In South and East Asia informal employment makes up approximately 60% of the non-agricultural work. Women in informal sectors are subject to situations of discrimination and violence. In most countries in the region sex work is not considered work and States do not consider the contribution of sex workers to the economy. Women working on work such as the entertainment industry are arrested without reason and are unable to unionize.
Women’s human rights are also affected by free trade agreements. In Beijing 1995 “women’s organizations were already raising the impact of liberalization, privatization, and globalization on women,” remembered one participant. Yet, still today women are unable to take part in the negotiations of these agreements. Participation of women is vital since, as one woman said, “One agreement can undo years of work of the BPfA.”
On this issue, participants noted the need to bridge the divide of women and the environment with other social issues. For instance, women are unable to participate in the extraction of fisheries, which impacts their access to resources. Others noted the need for the environment movement to be politicized with human rights in order to bring equality for women. “There should be pro-people environments,” one woman said.
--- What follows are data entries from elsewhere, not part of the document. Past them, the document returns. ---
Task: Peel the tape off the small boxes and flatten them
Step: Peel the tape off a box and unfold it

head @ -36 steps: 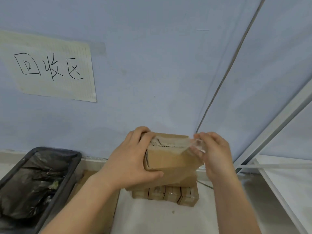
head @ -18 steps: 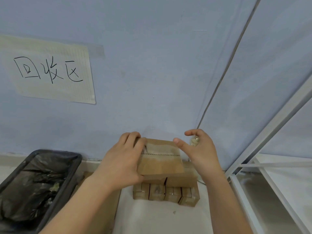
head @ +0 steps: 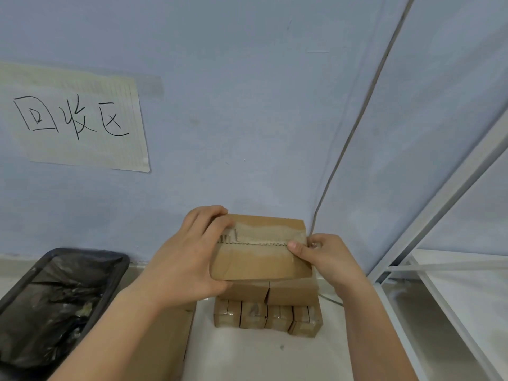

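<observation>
The left hand (head: 189, 259) grips the small brown cardboard box (head: 261, 254) by its left end. The right hand (head: 327, 257) pinches at its right end, where the flap seam running left to right ends.

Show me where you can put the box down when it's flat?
Bare white floor lies in front of the stacked small boxes, between the flattened cardboard and the white shelf frame. The black bin side is crowded.

Handwritten "回收区" on the paper sign (head: 74, 119) taped to the wall (head: 247, 105)
</observation>
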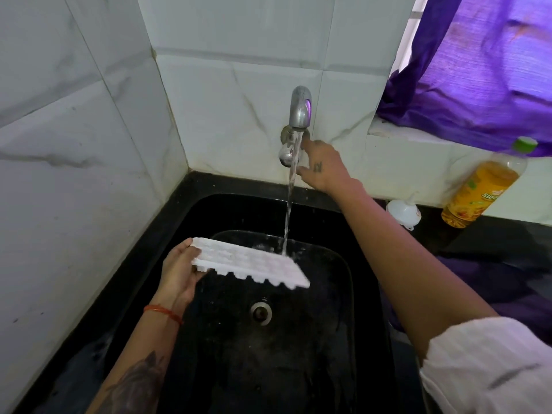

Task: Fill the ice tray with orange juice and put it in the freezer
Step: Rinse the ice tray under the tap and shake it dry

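At about three o'clock, a clear plastic bottle (pixel 484 186) of golden liquid with a green cap carries a yellow label on which only the partial letters "SWA" can be read, the rest of its print being too blurred to make out.

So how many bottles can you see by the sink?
1. The oil bottle with a green cap leans against the ledge wall on the counter, right of the sink. The small white thing beside it looks like a funnel. Others may be out of view.
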A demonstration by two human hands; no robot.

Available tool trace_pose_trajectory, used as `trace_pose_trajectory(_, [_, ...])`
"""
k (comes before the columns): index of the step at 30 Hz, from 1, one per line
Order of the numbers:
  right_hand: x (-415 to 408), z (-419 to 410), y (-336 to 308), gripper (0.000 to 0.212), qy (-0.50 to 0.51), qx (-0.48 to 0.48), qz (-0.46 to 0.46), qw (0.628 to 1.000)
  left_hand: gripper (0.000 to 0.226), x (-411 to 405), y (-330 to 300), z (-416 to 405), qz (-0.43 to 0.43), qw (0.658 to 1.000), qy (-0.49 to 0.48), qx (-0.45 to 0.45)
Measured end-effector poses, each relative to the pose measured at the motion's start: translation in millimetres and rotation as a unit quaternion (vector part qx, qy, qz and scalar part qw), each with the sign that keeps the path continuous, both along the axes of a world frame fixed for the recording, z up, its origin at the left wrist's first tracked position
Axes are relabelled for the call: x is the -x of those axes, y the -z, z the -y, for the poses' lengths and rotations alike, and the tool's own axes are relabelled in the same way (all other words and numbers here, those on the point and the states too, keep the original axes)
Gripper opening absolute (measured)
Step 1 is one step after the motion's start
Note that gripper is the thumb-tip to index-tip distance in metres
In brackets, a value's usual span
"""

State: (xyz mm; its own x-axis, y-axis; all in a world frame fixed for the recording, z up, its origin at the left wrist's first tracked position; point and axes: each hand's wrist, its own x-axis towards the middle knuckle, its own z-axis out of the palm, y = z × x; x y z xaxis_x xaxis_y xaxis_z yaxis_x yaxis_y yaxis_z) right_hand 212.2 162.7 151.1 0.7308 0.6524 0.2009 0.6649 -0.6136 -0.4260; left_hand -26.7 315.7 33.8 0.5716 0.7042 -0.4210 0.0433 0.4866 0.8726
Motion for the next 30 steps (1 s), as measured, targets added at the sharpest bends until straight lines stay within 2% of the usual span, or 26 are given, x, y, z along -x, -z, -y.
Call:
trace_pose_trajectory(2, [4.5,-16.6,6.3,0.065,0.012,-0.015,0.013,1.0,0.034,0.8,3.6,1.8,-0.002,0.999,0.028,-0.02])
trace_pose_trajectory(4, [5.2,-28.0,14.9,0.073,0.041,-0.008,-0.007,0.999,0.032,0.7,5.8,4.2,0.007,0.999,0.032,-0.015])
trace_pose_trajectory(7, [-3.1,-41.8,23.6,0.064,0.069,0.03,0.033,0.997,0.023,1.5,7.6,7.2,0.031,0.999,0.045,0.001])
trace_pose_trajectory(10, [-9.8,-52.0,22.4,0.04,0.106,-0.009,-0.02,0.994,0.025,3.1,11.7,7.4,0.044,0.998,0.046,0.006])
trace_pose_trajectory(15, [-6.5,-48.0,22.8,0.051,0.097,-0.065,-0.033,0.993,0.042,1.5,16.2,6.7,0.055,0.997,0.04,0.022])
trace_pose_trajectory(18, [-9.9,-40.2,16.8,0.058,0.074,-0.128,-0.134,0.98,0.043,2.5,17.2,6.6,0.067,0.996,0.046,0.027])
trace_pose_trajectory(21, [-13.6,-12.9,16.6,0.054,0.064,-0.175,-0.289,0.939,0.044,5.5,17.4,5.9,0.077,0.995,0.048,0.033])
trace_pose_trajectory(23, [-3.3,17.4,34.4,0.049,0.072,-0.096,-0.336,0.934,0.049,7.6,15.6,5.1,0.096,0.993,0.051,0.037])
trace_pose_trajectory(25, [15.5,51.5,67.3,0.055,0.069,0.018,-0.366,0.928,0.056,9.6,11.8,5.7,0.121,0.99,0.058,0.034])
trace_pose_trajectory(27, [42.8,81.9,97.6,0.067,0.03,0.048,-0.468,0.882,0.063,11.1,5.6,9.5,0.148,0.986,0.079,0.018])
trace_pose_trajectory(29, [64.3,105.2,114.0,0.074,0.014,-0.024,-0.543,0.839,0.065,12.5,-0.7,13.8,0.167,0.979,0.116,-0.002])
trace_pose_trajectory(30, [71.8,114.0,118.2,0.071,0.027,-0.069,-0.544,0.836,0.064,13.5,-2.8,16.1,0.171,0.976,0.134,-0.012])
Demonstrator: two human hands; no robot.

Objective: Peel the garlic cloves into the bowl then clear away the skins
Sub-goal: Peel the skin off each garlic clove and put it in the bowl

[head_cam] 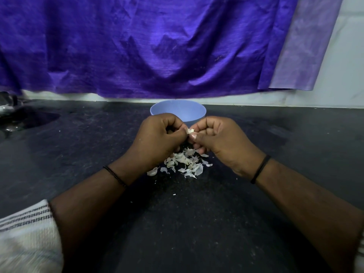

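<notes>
A small white garlic clove (pixel 190 131) is held between both hands above the dark counter. My left hand (pixel 157 138) grips it with curled fingers, and my right hand (pixel 218 140) pinches its other side with thumb and forefinger. Just behind the hands stands a light blue bowl (pixel 192 111); its inside is mostly hidden from this angle. Below the hands a heap of papery white garlic skins (pixel 185 163) lies scattered on the counter.
The black speckled counter (pixel 177 213) stretches left, right and toward me. A purple cloth (pixel 157 46) hangs over the wall right behind the bowl. At the far left edge sits a dark shiny object (pixel 8 107) with a wet patch beside it.
</notes>
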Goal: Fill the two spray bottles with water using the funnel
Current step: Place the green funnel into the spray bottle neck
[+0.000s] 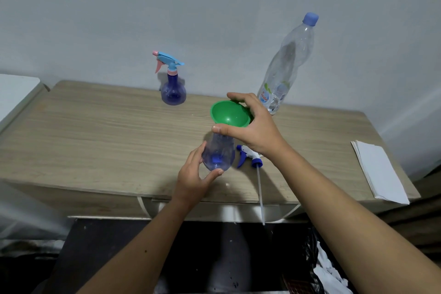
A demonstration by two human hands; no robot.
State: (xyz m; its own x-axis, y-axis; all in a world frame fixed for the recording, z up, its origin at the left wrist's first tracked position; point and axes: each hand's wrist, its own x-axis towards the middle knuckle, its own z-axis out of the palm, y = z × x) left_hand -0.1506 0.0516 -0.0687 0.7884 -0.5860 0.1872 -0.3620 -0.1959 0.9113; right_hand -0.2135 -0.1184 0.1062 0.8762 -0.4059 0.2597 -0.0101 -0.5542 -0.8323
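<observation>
A wooden tabletop [95,131] stands against a pale wall. The left hand [193,179] grips the uncapped spray bottle [218,153]; the right hand [253,124] holds the green funnel [229,116] on its neck. Behind it stand the second spray bottle [173,90] and water bottle [286,64]; the removed sprayer head [249,157] lies beside it.
</observation>
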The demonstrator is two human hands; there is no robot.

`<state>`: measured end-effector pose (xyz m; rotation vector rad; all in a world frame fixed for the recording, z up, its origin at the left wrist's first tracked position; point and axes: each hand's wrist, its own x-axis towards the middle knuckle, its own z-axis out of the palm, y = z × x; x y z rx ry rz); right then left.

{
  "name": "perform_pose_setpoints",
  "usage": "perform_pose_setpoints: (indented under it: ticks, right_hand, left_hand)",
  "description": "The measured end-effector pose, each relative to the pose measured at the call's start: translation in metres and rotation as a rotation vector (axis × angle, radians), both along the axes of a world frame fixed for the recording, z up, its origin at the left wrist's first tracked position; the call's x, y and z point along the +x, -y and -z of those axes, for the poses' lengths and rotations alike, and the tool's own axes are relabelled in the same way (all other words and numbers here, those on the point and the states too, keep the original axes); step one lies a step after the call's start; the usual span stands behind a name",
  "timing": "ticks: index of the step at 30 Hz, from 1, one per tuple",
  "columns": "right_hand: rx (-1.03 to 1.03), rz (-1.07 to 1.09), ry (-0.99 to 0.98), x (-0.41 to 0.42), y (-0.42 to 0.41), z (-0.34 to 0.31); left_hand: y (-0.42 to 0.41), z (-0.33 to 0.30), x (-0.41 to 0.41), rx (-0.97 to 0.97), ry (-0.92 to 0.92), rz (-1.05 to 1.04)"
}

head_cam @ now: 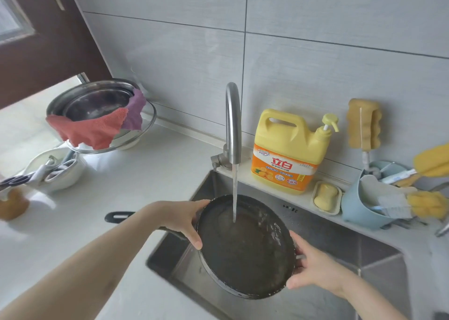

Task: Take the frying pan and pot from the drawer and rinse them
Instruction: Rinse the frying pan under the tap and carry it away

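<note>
I am holding the frying pan [247, 249] over the sink [340, 246] with both of my hands. My left hand [181, 218] is gripping the left side of the rim, with my fingers curled over the edge. My right hand [313, 268] is gripping the right side of the rim, with my thumb on the edge. The pan is dark and round, and it is tilting toward me. Its black handle [119, 217] is sticking out to the left, past my left arm, over the white counter [121, 181].

Water [234, 193] is running down from the silver tap [232, 122] and is landing inside the pan, near its top part.

Behind the sink a big yellow soap bottle [289, 154] is standing on the ledge. Just beside it a bar of soap [325, 196] is lying in a small dish. Further right a blue holder [364, 208] is keeping yellow sponges and brushes.

On the counter to the left, metal bowls [97, 103] are stacked up, and a red cloth [90, 130] and a purple cloth [134, 110] are hanging over their rim. Near them a white bowl [56, 171] is holding some kitchen tools.
</note>
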<state>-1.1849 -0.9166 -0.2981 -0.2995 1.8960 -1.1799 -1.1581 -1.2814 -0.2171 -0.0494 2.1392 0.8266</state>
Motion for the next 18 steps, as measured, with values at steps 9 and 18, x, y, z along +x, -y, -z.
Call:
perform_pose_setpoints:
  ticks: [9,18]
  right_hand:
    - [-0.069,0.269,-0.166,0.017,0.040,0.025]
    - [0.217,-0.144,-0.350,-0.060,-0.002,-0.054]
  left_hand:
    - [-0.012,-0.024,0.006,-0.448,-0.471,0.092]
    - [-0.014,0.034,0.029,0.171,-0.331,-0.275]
Activists also mentioned the need for land reforms to cope with the environmental crisis.
Women all agreed that leadership among women and opportunities to meaningfully and effectively participate in political scenarios around economy issues is crucial.
Violence against women and women in the armed conflict were also discussed in the workshops
Participants mentioned the need to “break the silence on the issue of violence against girls,” and noted the existence of compounded violence against women with disabilities. Women also noted the existence of violence based on gender against women with different sexual orientations and gender identities. Participants noted the lack of response by the state to this violence and the backlash in their own communities. “People saw that you were beaten and people want to beat you more. I say that having experience violence myself,” said a participant from the Pacific region.
Violence is also present in other situations, such as forced marriages taking place in Kyrgizstan and against women seeking access to safe abortion. Women are also subject to violence in situations of armed conflict. In these situations women agreed that there is a need to provide recognition to women survivors, accompanied by support and rehabilitation.
There is also a need to meet survivors social and economic needs, since women can become “long-term economic victims.” Women identified as a priority the need to fight impunity, including by providing safe spaces for women survivors of violence to access justice. Activists also noted the need to put an end to militarization, as this increases situations of violence against women.
“Women are to be seen, but not to be heard,” said one participant while discussing issues around women and power. Today, in the CSO Forum, all women were seen and all women were heard.